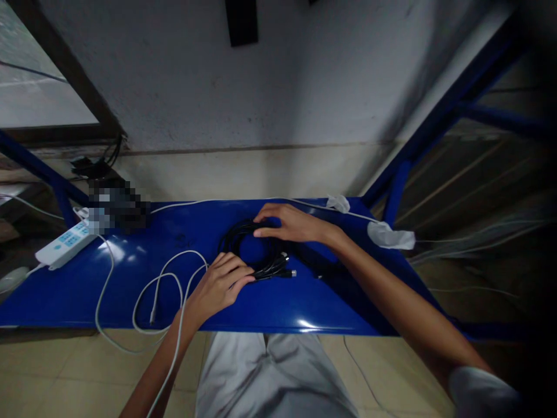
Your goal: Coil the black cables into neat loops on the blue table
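- Table [304, 302]: blue, and I am looking down on it across its width; everything below is lying on it.
- White cable [161, 278]: looping loose on the table left of the left wrist and running off the near edge, apart from the coil.
- Coil [237, 238]: black cable, lying flat mid-table and sitting between both hands.
- Right hand [291, 223]: reaching in from the right, palm down and fingers curving over the coil's far rim. I cannot tell if it is gripping or just pressing.
- Left hand [220, 284]: sitting at the coil's near rim, fingers narrowing onto the strands and holding them. This is the hand nearer the loose ends.
- Plugs [285, 271]: sticking out just right of the left fingertips and pointing right along the table's length.
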The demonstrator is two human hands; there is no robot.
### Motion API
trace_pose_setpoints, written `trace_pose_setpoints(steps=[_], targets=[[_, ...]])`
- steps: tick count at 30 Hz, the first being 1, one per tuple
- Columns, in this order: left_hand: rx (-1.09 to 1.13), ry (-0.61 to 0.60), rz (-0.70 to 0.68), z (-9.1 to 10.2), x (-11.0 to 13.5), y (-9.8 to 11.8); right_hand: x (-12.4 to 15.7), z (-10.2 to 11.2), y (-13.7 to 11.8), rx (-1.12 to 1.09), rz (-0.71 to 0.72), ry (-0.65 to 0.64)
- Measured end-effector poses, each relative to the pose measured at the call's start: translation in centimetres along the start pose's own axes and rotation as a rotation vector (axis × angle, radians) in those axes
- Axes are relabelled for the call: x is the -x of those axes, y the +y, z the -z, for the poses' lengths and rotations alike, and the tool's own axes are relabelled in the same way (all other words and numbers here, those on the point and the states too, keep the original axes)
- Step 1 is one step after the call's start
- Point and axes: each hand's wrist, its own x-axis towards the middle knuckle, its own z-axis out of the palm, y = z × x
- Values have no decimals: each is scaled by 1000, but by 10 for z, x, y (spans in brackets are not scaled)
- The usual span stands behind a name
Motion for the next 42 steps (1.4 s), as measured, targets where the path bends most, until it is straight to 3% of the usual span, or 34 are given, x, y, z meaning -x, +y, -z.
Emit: trace_pose_setpoints(steps=[5,9,17,25,31,37,39,42], targets=[[-35,45,-48,-1,1,4,-42,1,43,67,-128,-83],[-63,30,-56,0,0,5,-58,-7,56,33,-67,-186],[-94,-10,-94,7,-8,3,-63,-10,55,-71,57,-267],[-223,8,-195,10,-11,6,-58,-22,41,-157,36,-205],[-252,35,-222,8,-8,6,-57,-13,34,-237,47,-245],[-193,67,-79,8,1,6,-58,-11,32,-239,-19,-283],[-212,104,12,20,10,3,-58,-12,31,-226,-48,-287],[-309,255,151,52,35,-6,-57,-11,31,-188,-49,-281]])
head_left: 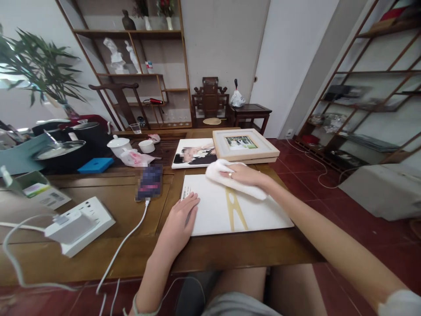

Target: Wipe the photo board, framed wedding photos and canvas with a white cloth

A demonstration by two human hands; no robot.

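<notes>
A white rectangular panel [210,219] lies flat near the table's front edge, with a pale yellow A-shaped piece [235,210] on its face and a barcode label at its upper left. On the panel's left edge rests my left hand [184,215], its fingers stretched out flat. My right hand [245,173] presses a folded white cloth [217,171] onto the panel's upper part, covering the top of the yellow piece. Just behind are a white-edged photo panel [197,151] and a light wood picture frame [259,151] with a small photo inside.
To the left, a phone [148,182] is plugged into a white cable near a power strip [79,224]. Farther back stand a white lidded pot [118,145], a small white bowl [146,145], a blue block [95,165] and a dark pan [61,151]. Shelves line the walls.
</notes>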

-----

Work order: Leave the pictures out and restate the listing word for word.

Result for this task:
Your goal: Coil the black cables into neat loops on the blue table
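- Table [304, 302]: blue, and I am looking down on it across its width; everything below is lying on it.
- White cable [161, 278]: looping loose on the table left of the left wrist and running off the near edge, apart from the coil.
- Coil [237, 238]: black cable, lying flat mid-table and sitting between both hands.
- Right hand [291, 223]: reaching in from the right, palm down and fingers curving over the coil's far rim. I cannot tell if it is gripping or just pressing.
- Left hand [220, 284]: sitting at the coil's near rim, fingers narrowing onto the strands and holding them. This is the hand nearer the loose ends.
- Plugs [285, 271]: sticking out just right of the left fingertips and pointing right along the table's length.
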The demonstrator is two human hands; there is no robot.
### Motion API
trace_pose_setpoints, written `trace_pose_setpoints(steps=[_], targets=[[_, ...]])`
- steps: tick count at 30 Hz, the first being 1, one per tuple
- Columns, in this order: left_hand: rx (-1.09 to 1.13), ry (-0.61 to 0.60), rz (-0.70 to 0.68), z (-9.1 to 10.2), x (-11.0 to 13.5), y (-9.8 to 11.8); right_hand: x (-12.4 to 15.7), z (-10.2 to 11.2), y (-13.7 to 11.8), rx (-1.12 to 1.09), rz (-0.71 to 0.72), ry (-0.65 to 0.64)
- Measured end-effector poses, each relative to the pose measured at the call's start: translation in centimetres along the start pose's own axes and rotation as a rotation vector (axis × angle, radians) in those axes
- Axes are relabelled for the call: x is the -x of those axes, y the +y, z the -z, for the poses' lengths and rotations alike, and the tool's own axes are relabelled in the same way (all other words and numbers here, those on the point and the states too, keep the original axes)
- Step 1 is one step after the call's start
- Point and axes: each hand's wrist, its own x-axis towards the middle knuckle, its own z-axis out of the palm, y = z × x
- Values have no decimals: each is scaled by 1000, but by 10 for z, x, y (spans in brackets are not scaled)
- The usual span stands behind a name
Motion for the next 42 steps (1.4 s), as measured, targets where the path bends most, until it is straight to 3% of the usual span, or 34 are given, x, y, z meaning -x, +y, -z.
Emit: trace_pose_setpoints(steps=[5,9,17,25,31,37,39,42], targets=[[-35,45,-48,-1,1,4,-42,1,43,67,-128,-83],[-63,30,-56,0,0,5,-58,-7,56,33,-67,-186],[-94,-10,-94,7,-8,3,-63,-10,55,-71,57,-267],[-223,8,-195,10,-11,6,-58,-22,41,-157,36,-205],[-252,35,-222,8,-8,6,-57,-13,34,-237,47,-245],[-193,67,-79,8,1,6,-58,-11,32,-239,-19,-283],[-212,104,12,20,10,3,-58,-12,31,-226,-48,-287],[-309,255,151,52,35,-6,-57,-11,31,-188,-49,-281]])
head_left: 

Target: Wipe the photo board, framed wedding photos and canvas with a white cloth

A demonstration by two human hands; no robot.

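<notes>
A white rectangular panel [210,219] lies flat near the table's front edge, with a pale yellow A-shaped piece [235,210] on its face and a barcode label at its upper left. On the panel's left edge rests my left hand [184,215], its fingers stretched out flat. My right hand [245,173] presses a folded white cloth [217,171] onto the panel's upper part, covering the top of the yellow piece. Just behind are a white-edged photo panel [197,151] and a light wood picture frame [259,151] with a small photo inside.
To the left, a phone [148,182] is plugged into a white cable near a power strip [79,224]. Farther back stand a white lidded pot [118,145], a small white bowl [146,145], a blue block [95,165] and a dark pan [61,151]. Shelves line the walls.
</notes>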

This is the complete output for the exercise.